Two years ago, I graduated summa cum laude with a BA in International Studies and a minor in creative writing. I’ve spent the time since then reckoning with what happened during my time in college, a time that should have been noteworthy because of fleeting memories and the joys of a period that many call the best time of their lives. For me, it was a nightmare.
In early 2022, I was employed by the department I was studying in as a student worker. I managed social media, event planning, and administrative work for the department along with serving as a receptionist in the department office on campus for 20 hours a week. During that time, one of the professors in the department engaged in increasingly disturbing behavior. I spoke to my direct supervisor about it, and she agreed that his behavior was uncomfortable and admitted that she stayed in a different office when she knew he’d be in the office in order to avoid dealing with him. She and others told me that he was “just weird” and that I should just ignore it. His behavior escalated and included efforts to get me to spend time in his office alone with him. After a final escalation of behavior, I spoke with the department chair, and she agreed to speak with him. The next time he was in the office after she spoke with him, he cornered me in the conference room and tried to justify his behavior.
Three years later, hindsight and more life experience mean that if I was back in that position, I would have reported earlier and taken more steps to protect myself. But at 19 and 20 years old, as I was during that time, I respected my teachers and supervisors enough to believe that they would adhere to their stated principles and protect me. I was wrong.
I reported to the Title IX office at the university and was ultimately told by the department that I would be required to work at the front desk ten feet from his office for my entire shift with no exceptions, even if it meant being alone with him. It was at that point that I made the difficult decision to resign from my position to preserve my safety. I contacted the case manager in the Title IX office to restate my desire to pursue an investigation regarding the matter. I was informed that since I had already removed myself from the situation, there was no point to pursuing further action. They had already decided to ignore their obligation to investigate despite the documentation I had handed over and the fact that no one was contesting the events that had taken place. When I received the final notice of file closure in late March of 2022, I submitted a complaint to the Department of Education’s Office for Civil Rights. I complied with the interview the OCR asked of me, and I turned over every piece of documentation I was in possession of and continued to do so for the rest of my time attending the university. During that time, I was subjected to a campaign of retaliation first by the department I had been working in when the events occurred and continued to study in and then, after OCR opened an investigation into the university for Sexual Harassment and Retaliation in August of 2022, by more senior officials at the university. During that time, I was also told repeatedly that speaking about what had happened may lead to legal action against me.

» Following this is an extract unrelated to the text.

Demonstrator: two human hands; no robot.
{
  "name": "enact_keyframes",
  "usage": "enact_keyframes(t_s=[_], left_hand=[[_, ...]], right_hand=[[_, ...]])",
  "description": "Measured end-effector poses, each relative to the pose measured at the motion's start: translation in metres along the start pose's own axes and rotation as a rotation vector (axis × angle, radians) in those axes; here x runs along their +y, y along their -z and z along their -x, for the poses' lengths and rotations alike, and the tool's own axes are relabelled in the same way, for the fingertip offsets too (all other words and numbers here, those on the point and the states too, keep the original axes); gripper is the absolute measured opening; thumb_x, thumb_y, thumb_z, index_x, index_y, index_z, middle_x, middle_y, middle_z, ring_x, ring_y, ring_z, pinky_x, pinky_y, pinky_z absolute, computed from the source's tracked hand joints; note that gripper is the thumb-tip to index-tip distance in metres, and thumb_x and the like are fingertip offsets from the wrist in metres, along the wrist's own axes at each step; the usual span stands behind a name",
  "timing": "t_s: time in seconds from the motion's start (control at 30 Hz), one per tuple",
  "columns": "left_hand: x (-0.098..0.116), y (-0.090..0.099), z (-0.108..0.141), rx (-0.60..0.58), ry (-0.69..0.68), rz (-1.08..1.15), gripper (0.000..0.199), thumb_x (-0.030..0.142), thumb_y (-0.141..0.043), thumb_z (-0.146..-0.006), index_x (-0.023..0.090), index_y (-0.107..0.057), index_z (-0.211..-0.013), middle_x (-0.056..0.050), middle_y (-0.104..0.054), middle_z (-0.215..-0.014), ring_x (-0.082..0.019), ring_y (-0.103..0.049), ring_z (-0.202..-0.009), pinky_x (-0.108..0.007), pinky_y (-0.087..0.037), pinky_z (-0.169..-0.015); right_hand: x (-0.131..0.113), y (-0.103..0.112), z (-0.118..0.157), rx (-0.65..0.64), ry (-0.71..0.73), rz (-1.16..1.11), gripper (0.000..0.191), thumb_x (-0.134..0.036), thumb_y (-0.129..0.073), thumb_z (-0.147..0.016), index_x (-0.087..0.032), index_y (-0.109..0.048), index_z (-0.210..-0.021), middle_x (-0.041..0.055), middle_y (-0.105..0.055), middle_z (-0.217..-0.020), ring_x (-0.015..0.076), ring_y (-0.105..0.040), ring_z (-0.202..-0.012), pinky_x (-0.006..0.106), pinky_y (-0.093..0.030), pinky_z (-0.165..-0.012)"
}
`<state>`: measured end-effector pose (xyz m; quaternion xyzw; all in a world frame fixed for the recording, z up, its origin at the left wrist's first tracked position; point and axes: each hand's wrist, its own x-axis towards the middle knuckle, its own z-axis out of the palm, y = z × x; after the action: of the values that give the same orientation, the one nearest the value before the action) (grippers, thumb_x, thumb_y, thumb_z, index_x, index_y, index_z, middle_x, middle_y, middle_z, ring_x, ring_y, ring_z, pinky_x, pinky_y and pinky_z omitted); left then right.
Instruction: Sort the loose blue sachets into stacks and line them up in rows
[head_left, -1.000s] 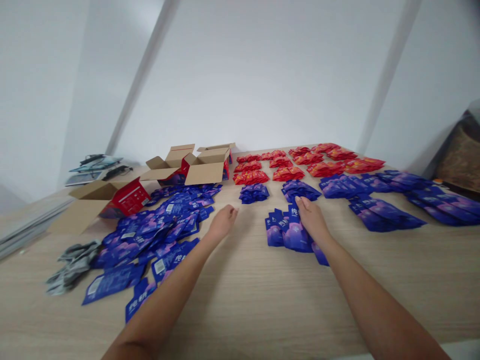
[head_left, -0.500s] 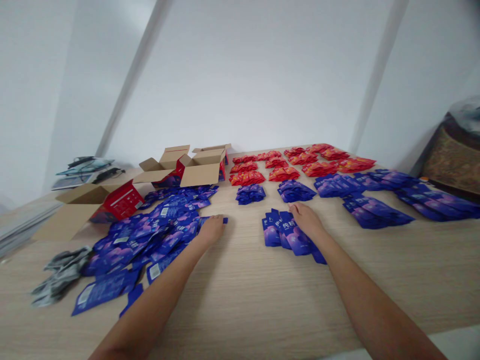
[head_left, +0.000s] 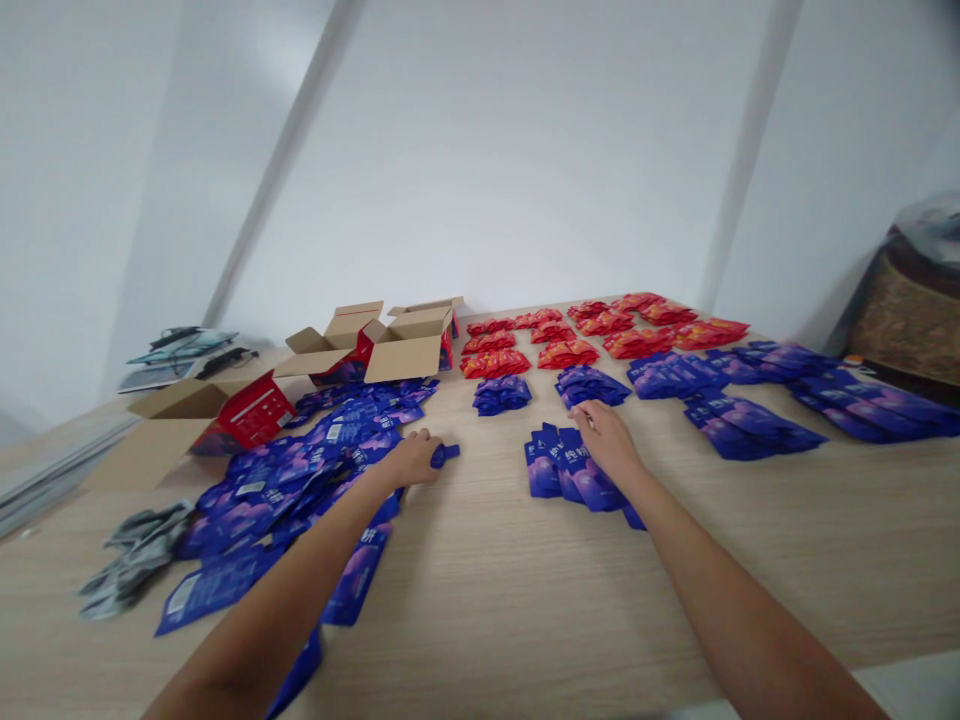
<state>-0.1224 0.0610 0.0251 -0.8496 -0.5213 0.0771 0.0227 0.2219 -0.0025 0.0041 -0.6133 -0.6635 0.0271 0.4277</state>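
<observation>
My left hand (head_left: 416, 458) is closed at the right edge of a loose heap of blue-purple packets (head_left: 292, 465). From its fingers pokes the end of one blue packet (head_left: 445, 455). My right hand (head_left: 604, 432) lies over the right side of a small fanned stack of blue packets (head_left: 559, 465), printed faces up. Its fingers are bent together just past the stack's top edge; whether they pinch anything is hidden. Below my left forearm, single packets (head_left: 358, 575) lie apart from the heap.
Open cartons (head_left: 405, 358) stand behind the heap, and another open box (head_left: 251, 412) is at its left. Grey gloves (head_left: 139, 555) lie at the near left. Red packet piles (head_left: 568, 354) sit in rows at the back, with blue piles (head_left: 750, 425) in front and to the right.
My left hand has drawn back slightly to the left, with a packet end now showing past its fingers. Packets under the left forearm have shifted towards me. My right hand stays by the stack.
</observation>
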Motion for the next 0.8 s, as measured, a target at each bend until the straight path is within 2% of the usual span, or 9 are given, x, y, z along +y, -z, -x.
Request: enact_keyframes(t_s=[0.1,0.23,0.33,0.4,0.5,0.57,0.67,0.73,0.8], left_hand=[[0.009,-0.004,-0.003,0.026,-0.038,-0.07,0.033,0.02,-0.051,-0.078,0.013,-0.059,-0.11,-0.017,-0.058,-0.112,-0.028,-0.056,-0.104,-0.036,-0.043,-0.087],[0.016,-0.003,-0.01,0.077,0.044,-0.054,0.032,0.011,-0.035,-0.086,0.01,-0.056,-0.11,-0.018,-0.063,-0.102,-0.025,-0.061,-0.096,-0.034,-0.044,-0.082],[0.02,0.009,-0.012,0.133,0.088,-0.033,0.031,0.013,-0.033,-0.089,0.011,-0.051,-0.114,-0.016,-0.065,-0.098,-0.024,-0.063,-0.092,-0.032,-0.045,-0.079],[0.032,0.022,-0.009,0.217,0.086,0.069,0.029,0.019,-0.03,-0.092,0.014,-0.051,-0.112,-0.013,-0.066,-0.096,-0.023,-0.063,-0.091,-0.03,-0.044,-0.078],[0.069,0.039,-0.002,0.36,-0.041,0.446,0.03,0.027,-0.028,-0.094,0.018,-0.057,-0.096,-0.006,-0.066,-0.087,-0.018,-0.061,-0.082,-0.026,-0.043,-0.075],[0.1,0.045,0.002,0.358,-0.168,0.712,0.031,0.035,-0.034,-0.092,0.018,-0.057,-0.083,-0.003,-0.063,-0.078,-0.016,-0.058,-0.074,-0.025,-0.043,-0.07],[0.143,0.044,0.006,0.263,-0.21,1.155,0.032,0.045,-0.044,-0.086,0.017,-0.055,-0.075,0.0,-0.058,-0.067,-0.013,-0.054,-0.062,-0.023,-0.043,-0.061],[0.165,0.038,0.008,0.158,-0.205,1.445,0.031,0.047,-0.055,-0.08,0.016,-0.055,-0.083,0.001,-0.059,-0.068,-0.012,-0.056,-0.058,-0.023,-0.045,-0.058],[0.179,0.033,0.01,0.043,-0.219,1.643,0.039,0.048,-0.064,-0.073,0.016,-0.053,-0.093,0.0,-0.063,-0.072,-0.013,-0.06,-0.059,-0.025,-0.048,-0.059]], right_hand=[[-0.004,0.002,0.0,0.045,0.017,-0.032,0.026,-0.026,-0.035,-0.09,-0.019,-0.059,-0.083,0.0078,-0.063,-0.088,0.0208,-0.056,-0.09,0.031,-0.041,-0.082],[-0.011,0.003,0.001,0.09,0.015,-0.127,0.024,-0.029,-0.037,-0.089,-0.019,-0.058,-0.089,0.0085,-0.063,-0.091,0.0206,-0.057,-0.088,0.032,-0.044,-0.081],[-0.019,0.001,0.003,0.093,0.009,-0.22,0.023,-0.032,-0.038,-0.089,-0.019,-0.058,-0.093,0.009,-0.063,-0.094,0.0203,-0.059,-0.088,0.032,-0.046,-0.078],[-0.028,-0.001,0.005,0.071,0.001,-0.282,0.024,-0.034,-0.04,-0.089,-0.02,-0.057,-0.096,0.0089,-0.063,-0.097,0.0202,-0.059,-0.09,0.032,-0.047,-0.078],[-0.043,-0.005,0.01,-0.053,-0.051,-0.443,0.028,-0.041,-0.044,-0.087,-0.022,-0.056,-0.103,0.0058,-0.065,-0.095,0.0191,-0.061,-0.087,0.03,-0.047,-0.073],[-0.051,-0.007,0.013,-0.136,-0.103,-0.561,0.03,-0.047,-0.046,-0.086,-0.022,-0.055,-0.099,0.0013,-0.063,-0.08,0.0174,-0.06,-0.074,0.027,-0.046,-0.064],[-0.058,-0.005,0.016,-0.057,-0.14,-0.617,0.028,-0.049,-0.044,-0.087,-0.023,-0.052,-0.082,-0.0032,-0.055,-0.067,0.0148,-0.052,-0.061,0.025,-0.041,-0.057],[-0.059,-0.002,0.017,0.044,-0.143,-0.563,0.027,-0.047,-0.043,-0.087,-0.023,-0.047,-0.076,-0.0038,-0.052,-0.065,0.0144,-0.05,-0.061,0.024,-0.039,-0.058],[-0.059,0.002,0.018,0.068,-0.146,-0.481,0.027,-0.046,-0.042,-0.088,-0.024,-0.044,-0.073,-0.0044,-0.049,-0.061,0.0146,-0.049,-0.059,0.025,-0.036,-0.057]])
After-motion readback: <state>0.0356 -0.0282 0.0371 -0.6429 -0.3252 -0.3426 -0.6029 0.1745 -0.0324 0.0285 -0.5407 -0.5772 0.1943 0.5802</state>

Those threats, combined with personal situations that occurred concurrently, led to my silence on what had happened despite my moral and ethical objections to the events that had taken place and the fact that the university has never publicly acknowledged the complaint even though it’s listed as an ongoing investigation by the Department of Education’s website. My decision to speak on this issue now is less about my desire to bring my personal experience to the forefront and more as a credential to speak on the impact of the Trump administration’s closure of seven regional offices that handled OCR investigations, including the Chicago office that handled mine. The administration had already paused progress on investigations between January 20th and March 6th and now complainants like me have been left with no line of communication and no knowledge of what comes next.
This action has decimated ongoing investigations into institutions that have pursued discriminatory and unlawful courses of actions against students, all while politicizing and weaponizing the last line of defense that we had, efforts that now include the likes of attacking Chicago Public Schools for creating programs to support students of color who have historically been sidelined in our education system.
These actions serve another purpose beyond discouraging equity driven programs, they degrade public trust in a system that is meant to protect our most vulnerable students. Investigations based on abhorrent abuses of power may now be dismissed unjustly and those that may be closed and require compliance action won’t receive proper weight from the public as before.
The media and legislators have been otherwise occupied with other issues, sometimes consequential and sometimes just flashier, and neither have paid this issue due diligence since the closures occurred in late March. Regardless, the students who have already relied on the protection the OCR provides and those who will be denied the process I was able to access deserve better than quiet resignation to the whims of an administration that cares little for those who rely on civil rights provisions for a tolerable educational environment.